[[ Supplied entries, beginning ]]
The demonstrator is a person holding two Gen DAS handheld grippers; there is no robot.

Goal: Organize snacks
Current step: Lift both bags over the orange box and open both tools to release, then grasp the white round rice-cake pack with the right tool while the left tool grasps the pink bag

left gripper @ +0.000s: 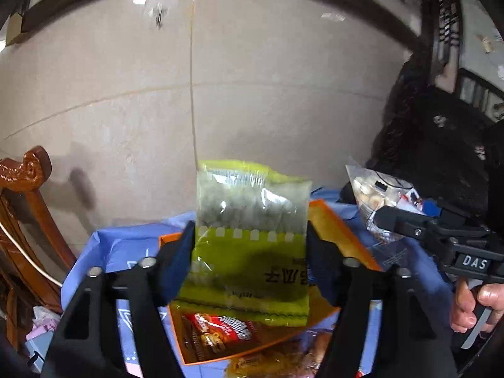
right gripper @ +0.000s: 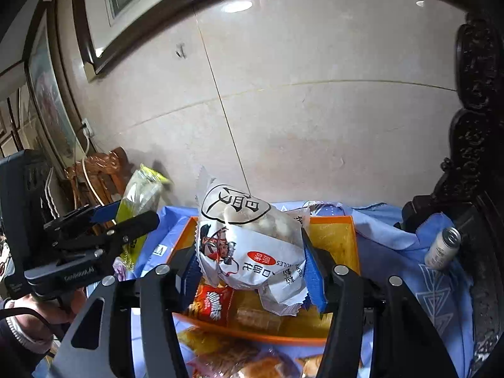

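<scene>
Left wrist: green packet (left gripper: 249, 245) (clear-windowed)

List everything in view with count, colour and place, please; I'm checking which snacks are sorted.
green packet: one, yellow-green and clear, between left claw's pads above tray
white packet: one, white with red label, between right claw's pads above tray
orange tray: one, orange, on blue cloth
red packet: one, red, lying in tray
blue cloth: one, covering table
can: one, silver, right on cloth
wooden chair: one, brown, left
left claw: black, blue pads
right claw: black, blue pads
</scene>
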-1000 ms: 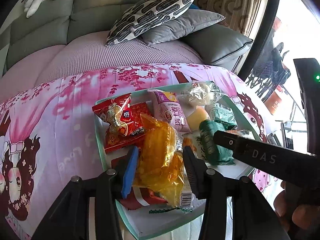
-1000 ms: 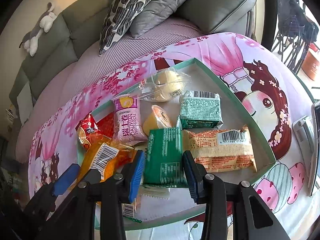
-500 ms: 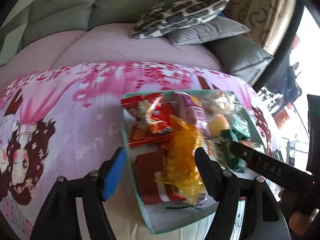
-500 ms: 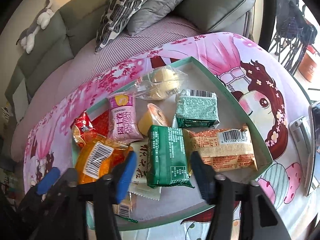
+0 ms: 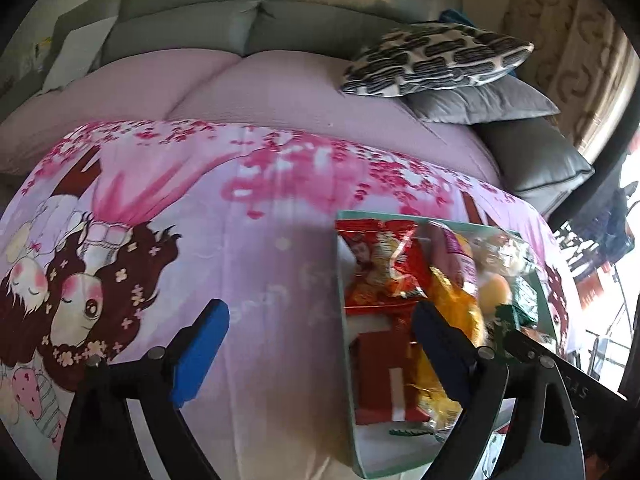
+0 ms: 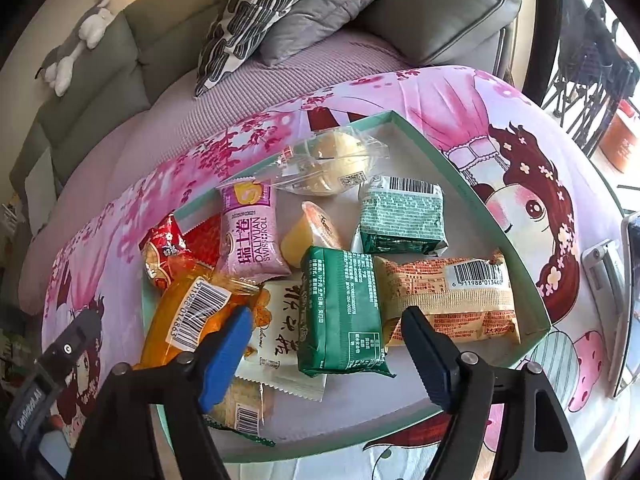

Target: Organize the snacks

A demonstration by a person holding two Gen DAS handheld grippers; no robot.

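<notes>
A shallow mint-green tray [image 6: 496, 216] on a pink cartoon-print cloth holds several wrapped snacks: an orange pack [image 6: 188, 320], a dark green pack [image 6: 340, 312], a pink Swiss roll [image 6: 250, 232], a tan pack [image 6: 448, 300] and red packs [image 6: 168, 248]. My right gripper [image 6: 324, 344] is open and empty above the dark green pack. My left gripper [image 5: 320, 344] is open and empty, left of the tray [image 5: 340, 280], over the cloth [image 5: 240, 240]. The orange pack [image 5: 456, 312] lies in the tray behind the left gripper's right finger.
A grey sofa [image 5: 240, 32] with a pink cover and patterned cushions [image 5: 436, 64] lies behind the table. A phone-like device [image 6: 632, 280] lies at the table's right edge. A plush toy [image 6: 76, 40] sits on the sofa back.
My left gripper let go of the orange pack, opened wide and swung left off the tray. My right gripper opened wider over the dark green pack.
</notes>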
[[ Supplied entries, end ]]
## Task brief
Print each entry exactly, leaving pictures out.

## Completed task
The demonstrator is a person holding two Gen DAS handheld grippers; there is no robot.

Goal: Organize snacks
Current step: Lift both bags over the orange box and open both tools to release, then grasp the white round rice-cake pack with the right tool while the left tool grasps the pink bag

left gripper @ +0.000s: 
right gripper @ +0.000s: 

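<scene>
Left wrist: green packet (left gripper: 249, 245) (clear-windowed)

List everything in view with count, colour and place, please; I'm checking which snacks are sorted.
green packet: one, yellow-green and clear, between left claw's pads above tray
white packet: one, white with red label, between right claw's pads above tray
orange tray: one, orange, on blue cloth
red packet: one, red, lying in tray
blue cloth: one, covering table
can: one, silver, right on cloth
wooden chair: one, brown, left
left claw: black, blue pads
right claw: black, blue pads
</scene>
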-1000 ms: 
-1000 ms: 
-500 ms: 
-500 ms: 
+0 ms: 
+0 ms: 

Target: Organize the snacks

A demonstration by a person holding two Gen DAS handheld grippers; no robot.

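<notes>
A shallow mint-green tray [image 6: 496, 216] on a pink cartoon-print cloth holds several wrapped snacks: an orange pack [image 6: 188, 320], a dark green pack [image 6: 340, 312], a pink Swiss roll [image 6: 250, 232], a tan pack [image 6: 448, 300] and red packs [image 6: 168, 248]. My right gripper [image 6: 324, 344] is open and empty above the dark green pack. My left gripper [image 5: 320, 344] is open and empty, left of the tray [image 5: 340, 280], over the cloth [image 5: 240, 240]. The orange pack [image 5: 456, 312] lies in the tray behind the left gripper's right finger.
A grey sofa [image 5: 240, 32] with a pink cover and patterned cushions [image 5: 436, 64] lies behind the table. A phone-like device [image 6: 632, 280] lies at the table's right edge. A plush toy [image 6: 76, 40] sits on the sofa back.
My left gripper let go of the orange pack, opened wide and swung left off the tray. My right gripper opened wider over the dark green pack.
</notes>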

That brings the answer to completion.